The first tranche of revisions to the Construction Act (the “Act”) came into force on July 1, 2018. Some of the most anticipated changes were the extensions of the lien timelines. For subcontractors, the time to preserve the lien by registering a claim for lien was increased from 45 days to 60 days, and the time to perfect by commencing an action was increased from 45 days to 90 days.
But there is a significant catch in the form of the three transition provisions in the Act.
The transition provisions say that in certain circumstances, the old timelines will apply, even if a subcontract was entered into after July 1, 2018.
Two of the transition provisions are based on the circumstances surrounding the contract between the owner and the contractor (the “contract” in the Act). The third transition provision is based on whether the premises is subject to a leasehold interest. If any one of the three circumstances exist, then the old timelines apply.
First Transition Provision – Contract Date Pre-July 1, 2018
Under the first transition provision, if the contract (i.e. between owner and GC) was entered into prior to July 1, 2018, then the old timelines apply, regardless of when any subcontract was entered into.
Second Transition Provision – Procurement Process Commenced Pre-July 1, 2018
Under the second transition provision, if the procurement process for the improvement was commenced prior to July 1, 2018, then the old timelines apply. The Act has recently been further amended to include language clarifying that a procurement process is started on the earliest of making: a) a request for qualifications, b) a request for quotation, c) a request for proposals, or (d) a call for tenders.
Third Transition Provision – Pre-July 1, 2018 Premises Lease
Under the third transition provision, as the new Act was originally drafted, the old timelines applied if the premises was subject to a lease that pre-dated July 1, 2018, regardless of when the contract or any subcontracts are entered into.

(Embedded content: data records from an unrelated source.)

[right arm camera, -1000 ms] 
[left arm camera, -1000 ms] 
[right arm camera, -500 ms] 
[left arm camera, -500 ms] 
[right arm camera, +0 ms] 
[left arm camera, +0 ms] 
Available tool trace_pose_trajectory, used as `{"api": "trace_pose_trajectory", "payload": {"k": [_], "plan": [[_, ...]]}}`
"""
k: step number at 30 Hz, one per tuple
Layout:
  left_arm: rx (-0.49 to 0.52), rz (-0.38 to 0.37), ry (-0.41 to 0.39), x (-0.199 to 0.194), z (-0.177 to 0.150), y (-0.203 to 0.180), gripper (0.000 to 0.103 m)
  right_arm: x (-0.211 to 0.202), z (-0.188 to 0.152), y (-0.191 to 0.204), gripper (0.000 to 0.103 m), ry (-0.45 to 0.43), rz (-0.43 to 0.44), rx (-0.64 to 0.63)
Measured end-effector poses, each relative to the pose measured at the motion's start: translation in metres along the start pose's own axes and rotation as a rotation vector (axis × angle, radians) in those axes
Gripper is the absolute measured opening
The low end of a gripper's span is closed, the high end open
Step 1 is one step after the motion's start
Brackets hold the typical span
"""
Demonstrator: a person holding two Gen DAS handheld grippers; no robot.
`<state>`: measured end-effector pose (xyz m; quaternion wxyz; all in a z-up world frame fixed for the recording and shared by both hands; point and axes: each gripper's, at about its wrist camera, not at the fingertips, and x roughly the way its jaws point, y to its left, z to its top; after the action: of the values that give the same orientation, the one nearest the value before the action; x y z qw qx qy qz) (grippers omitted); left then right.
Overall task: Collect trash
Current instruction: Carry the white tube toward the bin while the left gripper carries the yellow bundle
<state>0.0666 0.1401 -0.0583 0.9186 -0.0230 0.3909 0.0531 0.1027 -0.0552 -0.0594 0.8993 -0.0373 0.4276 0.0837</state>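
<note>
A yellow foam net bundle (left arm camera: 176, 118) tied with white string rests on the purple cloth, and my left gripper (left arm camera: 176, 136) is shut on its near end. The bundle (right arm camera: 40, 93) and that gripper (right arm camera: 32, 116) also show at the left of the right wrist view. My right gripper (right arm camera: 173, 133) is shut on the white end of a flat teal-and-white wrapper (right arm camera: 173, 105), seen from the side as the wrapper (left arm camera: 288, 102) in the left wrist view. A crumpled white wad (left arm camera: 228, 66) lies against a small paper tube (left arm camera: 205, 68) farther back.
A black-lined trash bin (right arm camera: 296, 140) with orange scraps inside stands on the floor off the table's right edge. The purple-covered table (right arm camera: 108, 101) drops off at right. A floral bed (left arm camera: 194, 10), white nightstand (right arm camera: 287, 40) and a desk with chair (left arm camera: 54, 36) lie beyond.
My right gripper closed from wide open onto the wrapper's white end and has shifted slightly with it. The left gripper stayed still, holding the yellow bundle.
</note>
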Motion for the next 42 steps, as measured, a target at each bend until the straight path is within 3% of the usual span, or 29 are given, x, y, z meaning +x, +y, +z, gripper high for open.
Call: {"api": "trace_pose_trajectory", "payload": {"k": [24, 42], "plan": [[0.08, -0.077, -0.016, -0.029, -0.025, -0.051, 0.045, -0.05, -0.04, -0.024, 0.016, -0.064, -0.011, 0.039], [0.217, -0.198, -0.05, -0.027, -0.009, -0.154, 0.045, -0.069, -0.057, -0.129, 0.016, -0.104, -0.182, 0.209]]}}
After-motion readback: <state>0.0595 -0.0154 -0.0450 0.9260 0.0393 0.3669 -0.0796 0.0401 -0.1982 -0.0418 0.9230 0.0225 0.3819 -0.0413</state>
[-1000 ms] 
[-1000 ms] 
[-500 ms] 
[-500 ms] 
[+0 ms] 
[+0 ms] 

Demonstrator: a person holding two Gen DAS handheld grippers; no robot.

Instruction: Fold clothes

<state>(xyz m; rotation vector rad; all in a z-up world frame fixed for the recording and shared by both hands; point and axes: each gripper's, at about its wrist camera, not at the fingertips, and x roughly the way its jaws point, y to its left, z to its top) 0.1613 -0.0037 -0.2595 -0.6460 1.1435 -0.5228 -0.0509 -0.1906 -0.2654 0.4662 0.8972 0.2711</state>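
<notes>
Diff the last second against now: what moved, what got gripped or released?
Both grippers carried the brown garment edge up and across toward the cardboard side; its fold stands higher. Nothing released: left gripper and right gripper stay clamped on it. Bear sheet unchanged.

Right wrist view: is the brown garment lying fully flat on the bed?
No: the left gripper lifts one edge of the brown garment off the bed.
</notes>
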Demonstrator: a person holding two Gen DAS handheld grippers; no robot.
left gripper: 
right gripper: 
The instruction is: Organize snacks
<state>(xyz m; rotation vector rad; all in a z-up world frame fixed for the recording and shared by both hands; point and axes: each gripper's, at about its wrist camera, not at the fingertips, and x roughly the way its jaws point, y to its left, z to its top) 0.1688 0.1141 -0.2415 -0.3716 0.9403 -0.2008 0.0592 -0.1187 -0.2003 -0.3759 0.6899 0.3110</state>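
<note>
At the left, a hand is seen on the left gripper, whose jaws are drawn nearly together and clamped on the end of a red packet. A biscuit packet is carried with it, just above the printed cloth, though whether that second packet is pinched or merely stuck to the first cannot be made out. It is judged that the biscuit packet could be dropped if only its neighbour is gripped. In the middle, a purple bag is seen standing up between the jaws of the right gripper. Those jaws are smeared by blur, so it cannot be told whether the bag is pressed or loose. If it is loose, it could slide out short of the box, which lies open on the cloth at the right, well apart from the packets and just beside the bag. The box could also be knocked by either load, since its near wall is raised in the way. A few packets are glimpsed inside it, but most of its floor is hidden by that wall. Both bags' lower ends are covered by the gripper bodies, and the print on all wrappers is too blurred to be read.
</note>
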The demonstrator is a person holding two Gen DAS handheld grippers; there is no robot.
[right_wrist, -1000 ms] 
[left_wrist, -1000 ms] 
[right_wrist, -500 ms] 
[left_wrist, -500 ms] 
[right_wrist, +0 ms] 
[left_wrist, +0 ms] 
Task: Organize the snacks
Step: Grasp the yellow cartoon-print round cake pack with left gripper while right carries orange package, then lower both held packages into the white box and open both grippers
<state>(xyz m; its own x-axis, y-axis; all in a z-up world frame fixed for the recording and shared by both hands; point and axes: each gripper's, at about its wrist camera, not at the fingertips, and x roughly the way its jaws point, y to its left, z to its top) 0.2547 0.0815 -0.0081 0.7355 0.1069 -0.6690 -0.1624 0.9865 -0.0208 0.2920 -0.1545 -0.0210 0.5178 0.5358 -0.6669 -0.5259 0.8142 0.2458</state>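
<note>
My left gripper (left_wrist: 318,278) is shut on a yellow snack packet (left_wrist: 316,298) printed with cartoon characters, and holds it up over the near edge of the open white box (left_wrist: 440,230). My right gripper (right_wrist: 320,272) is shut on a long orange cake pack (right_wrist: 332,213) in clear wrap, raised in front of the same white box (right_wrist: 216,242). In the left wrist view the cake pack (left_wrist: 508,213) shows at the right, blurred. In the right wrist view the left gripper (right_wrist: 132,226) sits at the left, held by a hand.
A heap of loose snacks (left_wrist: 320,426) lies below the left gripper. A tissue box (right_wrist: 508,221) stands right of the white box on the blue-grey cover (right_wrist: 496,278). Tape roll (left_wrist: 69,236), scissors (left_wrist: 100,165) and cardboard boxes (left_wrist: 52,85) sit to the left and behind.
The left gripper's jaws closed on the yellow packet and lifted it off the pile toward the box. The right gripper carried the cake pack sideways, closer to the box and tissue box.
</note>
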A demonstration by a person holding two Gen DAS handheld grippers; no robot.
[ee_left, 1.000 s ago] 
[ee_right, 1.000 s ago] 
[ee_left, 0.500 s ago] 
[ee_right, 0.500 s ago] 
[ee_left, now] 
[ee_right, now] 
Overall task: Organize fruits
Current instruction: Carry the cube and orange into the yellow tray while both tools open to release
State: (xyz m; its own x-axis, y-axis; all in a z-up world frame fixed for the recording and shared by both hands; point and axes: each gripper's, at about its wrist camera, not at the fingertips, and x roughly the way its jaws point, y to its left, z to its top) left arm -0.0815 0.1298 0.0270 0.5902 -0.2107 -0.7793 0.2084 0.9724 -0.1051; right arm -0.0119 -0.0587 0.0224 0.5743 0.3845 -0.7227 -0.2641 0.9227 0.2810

This transition provision meant that the old timeline could continue to apply to improvements for years in the future, and had been criticized as creating too much uncertainty for too long a period about which timeline applies.
Accordingly, on December 6, 2018, the Province passed further amendments to the Act to, among other things, put a time limit on the leasehold exception. The effect of this change is that the old timeline applies to pre-July 1, 2018 leases, but only if the contract was entered into prior to December 6, 2018, or if the procurement process was commenced prior to December 6, 2018.
The Pitfalls
The obvious concern is that subcontractors with lien claims will ignore the transition provisions altogether. There are already reports of subcontractors assuming they are under the new 60/90 timeline, when in fact the old 45/45 timeline applies. Predictably, this has resulted in expired liens that cannot be preserved, as well as preserved liens not being perfected in time, with the risk of being discharged. Counsel should be cautioning their subcontractor clients that they should assume their liens are governed by the old timelines, and that they are required to preserve and perfect within the old 45/45 timeline.
The reference to “procurement” as a marker date will also prove problematic. While most in the construction industry have an idea about what constitutes “procurement”, we will not really know what the word means until it has been judicially interpreted.
Also, the subcontractor is not typically privy to the details of the contract, and it is not unusual for the subcontractor to not be part of the procurement process at the beginning, only being asked to participate towards the end. This means that the subcontractor will likely not have information about the date the contract was entered into, or the date the procurement process was commenced.
To address this information deficiency, the recent further revisions to the Act have added to the information that a subcontractor can obtain from the parties up the chain under section 39, which now includes the date the contract was entered into, and “the date on which any applicable procurement process was commenced.” Of course, the obvious problem with this is that the Act allows a party who receives a s.39 request for information to wait up to 21 days before responding. Depending on when the request is made, this could mean that the response comes after the lien period has elapsed.
Finally, the first transition provision refers to the date a contract is “entered into”. One would hope this would be the date of the contract, but what if the contract was signed on dates that are other than the date of the contract? What if the parties start performing under the contract before it is signed? Again, this is a term that the industry will not be able to define with any confidence until it has been judicially interpreted.
The Take Away
When it was first announced, the revision to the Act providing additional time to preserve and perfect lien claims was celebrated as giving subcontractors breathing room before they had to engage legal counsel to help collect on their unpaid accounts. The transition provisions have created a dual system, with some liens being subject to the old timelines, and others subject to the new timelines. Given the uncertainty about which timeline applies, and the inability of most subcontractors to obtain timely information to know with certainty that the new timelines apply, subcontractors and their lawyers should assume that they are subject to the old limits, and should preserve and perfect within based on the old 45/45 period. Incorrectly assuming that the new timeline applies could be catastrophic, and resulting in claims for lien not being preserved in time, or missing the deadline for perfection.